# Light Kids' Bikes - Opus Fever & Cannondale Street 20



## phlegm (Jul 13, 2006)

I've been searching for a lightweight bike for my kids, but trying to bear in mind the abuse they tend to take, and the lifespan of a given frame as they grow. One thing I won't do: buy another steel-framed monster on the cheap. As an example, my eldest son's outgoing 20" bike weighed 31 lbs! (Was a 2012/2013 20" Norco "Turbo".) That's just too much for small legs.

*Bike #1*
By fluke I stumbled upon a great deal on a new 24" 2015 Opus Fever for $699 (MSRP is 899 CAD). I'm not a fan of Promax in general, but it has a decent mix of SRAM and Shimano otherwise, along with fully hydraulic brakes, air-based fork, and light frame. Claimed at 26.2 lbs / 11.9 kg, and it weighed 25.9 lbs stock on my scale.

It came with 3X8 gearing, and to be honest, my 7-year-old probably won't benefit from the complexity of 3 rings. So, I decided to try a 1X setup for him with a 32T ring from Raceface. I had a spare 10-speed cassette on hand, so decided I might as well upgrade the drivetrain, so I grabbed a Shimano Deore M615 for $35. This is great, as this "Shadow Plus" version has a clutch which is beneficial for 1X setups anyway. Added a Shimano 10-speed shifter as well.

With the upgrades, we've dropped another 1.5 lbs to 24.54 lbs, and eliminated some complexity.









*Rant re Bike #1:* Good thing I made some of the changes I did on that first bike. I discovered that the bike shop had misrouted the chain in the rear derailleur. That's a super-rookie mistake. Next, upon removing the cranks (to convert to 1X), I noticed that the splines were mashed down for the first couple of mm. Looks like the idiot who assembled the bike didn't line up the splines correctly, and hammered on it a few times. Talk about terrible, terrible bike builds. (I won't name the shop.)

*Bike #2*
For the 5-year-old, I know that:
1. He isn't hitting things that would require suspension.
2. He is too light, even for a lightly set coil fork.

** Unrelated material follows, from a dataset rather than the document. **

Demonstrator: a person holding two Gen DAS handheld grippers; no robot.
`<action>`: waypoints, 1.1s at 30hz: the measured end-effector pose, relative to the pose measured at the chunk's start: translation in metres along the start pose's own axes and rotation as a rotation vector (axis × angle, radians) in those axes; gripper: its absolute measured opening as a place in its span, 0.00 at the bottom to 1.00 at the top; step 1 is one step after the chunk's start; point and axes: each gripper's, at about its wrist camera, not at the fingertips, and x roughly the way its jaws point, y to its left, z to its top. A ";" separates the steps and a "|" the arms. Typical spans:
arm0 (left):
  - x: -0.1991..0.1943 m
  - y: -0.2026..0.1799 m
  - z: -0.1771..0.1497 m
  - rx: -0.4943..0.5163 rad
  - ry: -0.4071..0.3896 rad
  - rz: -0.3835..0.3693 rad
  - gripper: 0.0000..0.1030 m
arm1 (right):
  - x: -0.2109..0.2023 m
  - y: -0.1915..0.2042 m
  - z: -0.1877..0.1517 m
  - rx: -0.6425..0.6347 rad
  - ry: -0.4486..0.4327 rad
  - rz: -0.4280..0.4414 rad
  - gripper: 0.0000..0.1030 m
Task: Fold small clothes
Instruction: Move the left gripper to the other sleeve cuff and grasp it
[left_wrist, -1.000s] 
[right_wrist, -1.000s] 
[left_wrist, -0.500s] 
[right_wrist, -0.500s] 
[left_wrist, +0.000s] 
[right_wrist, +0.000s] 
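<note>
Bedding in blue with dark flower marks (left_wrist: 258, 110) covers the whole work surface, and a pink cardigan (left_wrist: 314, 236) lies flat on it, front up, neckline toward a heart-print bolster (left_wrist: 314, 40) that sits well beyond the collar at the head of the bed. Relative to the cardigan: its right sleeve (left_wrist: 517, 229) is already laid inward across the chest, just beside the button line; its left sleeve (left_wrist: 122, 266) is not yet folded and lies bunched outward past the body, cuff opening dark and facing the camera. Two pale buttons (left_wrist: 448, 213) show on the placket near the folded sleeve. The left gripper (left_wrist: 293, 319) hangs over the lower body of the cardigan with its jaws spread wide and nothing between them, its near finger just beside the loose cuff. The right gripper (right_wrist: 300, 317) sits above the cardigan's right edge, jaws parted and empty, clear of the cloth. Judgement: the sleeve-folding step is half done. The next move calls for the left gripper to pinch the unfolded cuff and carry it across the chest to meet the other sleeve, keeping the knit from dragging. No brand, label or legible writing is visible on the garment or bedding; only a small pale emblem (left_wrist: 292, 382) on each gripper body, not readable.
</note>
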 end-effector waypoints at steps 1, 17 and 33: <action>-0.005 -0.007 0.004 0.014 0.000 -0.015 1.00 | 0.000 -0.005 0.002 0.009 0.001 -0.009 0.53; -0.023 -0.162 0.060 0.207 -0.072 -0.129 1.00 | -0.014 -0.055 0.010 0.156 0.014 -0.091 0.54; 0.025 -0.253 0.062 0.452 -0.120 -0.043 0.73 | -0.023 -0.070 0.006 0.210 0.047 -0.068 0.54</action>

Given that, we opted for a 20" street bike, which would save weight and complexity (and money) - the Cannondale "Street 20 Boy's". No changes from stock here, aside from a few orange bits for "bling". The weight is a manageable 21.78 lbs, which is great.

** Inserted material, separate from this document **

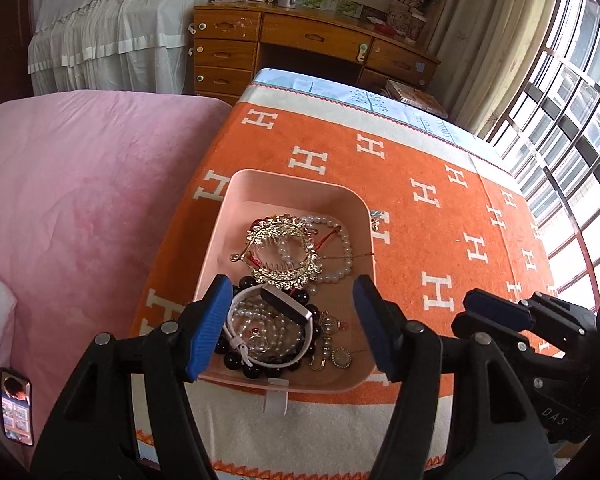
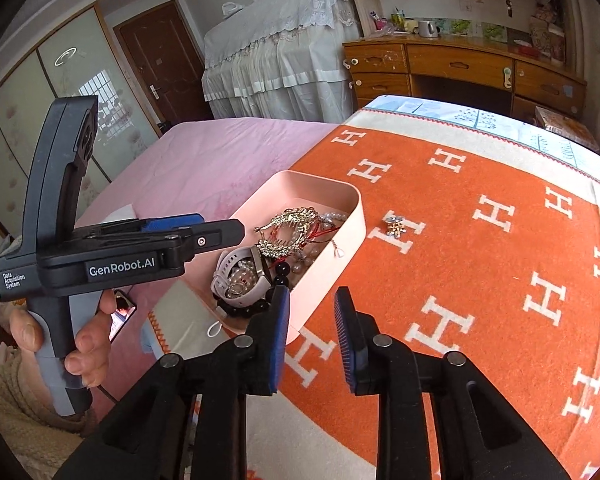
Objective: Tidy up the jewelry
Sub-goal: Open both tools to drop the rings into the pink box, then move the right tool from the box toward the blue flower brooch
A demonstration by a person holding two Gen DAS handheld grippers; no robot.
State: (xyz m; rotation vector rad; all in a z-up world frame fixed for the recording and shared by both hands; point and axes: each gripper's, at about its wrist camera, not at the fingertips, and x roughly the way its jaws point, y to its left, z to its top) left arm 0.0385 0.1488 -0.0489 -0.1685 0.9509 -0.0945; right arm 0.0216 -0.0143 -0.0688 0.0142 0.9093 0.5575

Thought I'd reference some weights, as I found it difficult to find good information when searching. It's amazing that you can easily build a 24" bike that is 7 lbs lighter than a 20", and find a different 20" that is 10 lbs lighter, without breaking the bank.

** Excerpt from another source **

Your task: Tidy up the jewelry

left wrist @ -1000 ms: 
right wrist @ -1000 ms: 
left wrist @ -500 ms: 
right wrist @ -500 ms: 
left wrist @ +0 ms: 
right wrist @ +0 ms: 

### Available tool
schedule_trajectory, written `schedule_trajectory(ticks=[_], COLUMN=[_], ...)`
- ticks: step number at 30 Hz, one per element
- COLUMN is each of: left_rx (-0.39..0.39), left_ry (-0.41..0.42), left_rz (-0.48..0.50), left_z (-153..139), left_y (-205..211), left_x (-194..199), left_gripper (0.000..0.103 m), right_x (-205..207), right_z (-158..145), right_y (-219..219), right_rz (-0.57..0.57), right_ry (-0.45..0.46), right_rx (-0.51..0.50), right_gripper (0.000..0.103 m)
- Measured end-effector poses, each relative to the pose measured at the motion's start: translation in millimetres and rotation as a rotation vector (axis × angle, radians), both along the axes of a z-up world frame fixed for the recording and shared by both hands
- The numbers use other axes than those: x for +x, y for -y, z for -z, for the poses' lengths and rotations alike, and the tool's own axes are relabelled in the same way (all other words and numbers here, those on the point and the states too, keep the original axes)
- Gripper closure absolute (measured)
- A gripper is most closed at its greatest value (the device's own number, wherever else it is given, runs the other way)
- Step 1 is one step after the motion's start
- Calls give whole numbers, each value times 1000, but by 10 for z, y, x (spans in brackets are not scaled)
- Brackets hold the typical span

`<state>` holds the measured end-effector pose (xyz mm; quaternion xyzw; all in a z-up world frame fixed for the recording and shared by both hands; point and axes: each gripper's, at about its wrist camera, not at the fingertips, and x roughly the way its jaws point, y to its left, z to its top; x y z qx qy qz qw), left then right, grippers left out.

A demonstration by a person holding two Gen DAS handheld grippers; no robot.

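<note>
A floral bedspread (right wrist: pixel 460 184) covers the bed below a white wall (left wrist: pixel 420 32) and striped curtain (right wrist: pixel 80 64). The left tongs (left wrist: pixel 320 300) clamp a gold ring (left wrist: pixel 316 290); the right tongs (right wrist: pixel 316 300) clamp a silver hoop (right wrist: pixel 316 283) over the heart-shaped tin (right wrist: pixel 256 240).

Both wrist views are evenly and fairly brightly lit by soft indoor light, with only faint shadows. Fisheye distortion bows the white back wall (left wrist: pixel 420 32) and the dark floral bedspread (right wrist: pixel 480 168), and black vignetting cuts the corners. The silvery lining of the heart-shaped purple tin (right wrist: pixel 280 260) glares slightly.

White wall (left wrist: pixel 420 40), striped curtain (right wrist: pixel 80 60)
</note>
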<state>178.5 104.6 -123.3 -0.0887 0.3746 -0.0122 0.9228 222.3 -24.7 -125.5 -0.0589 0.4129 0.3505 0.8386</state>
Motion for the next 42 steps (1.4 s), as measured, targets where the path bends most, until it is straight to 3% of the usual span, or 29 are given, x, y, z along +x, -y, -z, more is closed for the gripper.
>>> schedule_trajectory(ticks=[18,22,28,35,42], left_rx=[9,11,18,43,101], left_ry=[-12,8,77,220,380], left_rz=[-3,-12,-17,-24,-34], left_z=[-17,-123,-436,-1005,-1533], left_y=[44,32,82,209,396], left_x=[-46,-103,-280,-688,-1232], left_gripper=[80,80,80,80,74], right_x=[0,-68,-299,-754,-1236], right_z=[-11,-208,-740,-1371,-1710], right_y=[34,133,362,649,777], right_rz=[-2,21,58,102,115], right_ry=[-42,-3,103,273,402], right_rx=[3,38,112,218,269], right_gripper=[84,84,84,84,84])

Thanks to fellow forum contributors on kids' bikes joeadnan, and xc71 for ideas in other threads.


----------



## bbd25 (Mar 30, 2015)

That's great. Good idea going 1x. I just bought my 8yr old the new 2015 giant xtc 24! It also has hydraulic breaks and adjustable air fork w/ lockout. $600... He loves it and so do I. I was pump for him and he's doing great with the 3x but would like drop it to at least a 2x to loose just a tad more weight. Its not too heavy by no means but I'd like to drop it a couple more lbs. If possible.


----------



## phlegm (Jul 13, 2006)

Yeah, going 1X is an easy 1.5 lbs of weight loss, and of course for younger kids having just one ring is just a bit simpler for them.


----------



## MOJO K (Jan 26, 2007)

Dropping weight from my Mojo girl's bike I grabbed a set of Schwalbe Mow Joes (I think it cost $45 for the pair at the time) and set um up ghetto tubeless with a split 16" tube.


----------



## phlegm (Jul 13, 2006)

MOJO K said:


> Dropping weight from my Mojo girl's bike I grabbed a set of Schwalbe Mow Joes (I think it cost $45 for the pair at the time) and set um up ghetto tubeless with a split 16" tube.


Not a bad idea. I hadn't considered tubeless for the kids.


----------



## baltobrewer (Apr 22, 2015)

If your kid isn't into all that shifting, why not look at Cleary bikes. Cleary Bikes
No affiliation. Looking to get one for my son to replace the steel behemoth he currently trudges around on. He is good with SS. The 20" is 19 lbs. Not bad.


----------



## phlegm (Jul 13, 2006)

I wasn't necessarily against shifting, but multiple rings added complexity that they didn't need. So far 1X has been pretty good.

I like the fact that the Clearys don't have extra crap on them that isn't needed. End results is a nice, light bike, which is great.


----------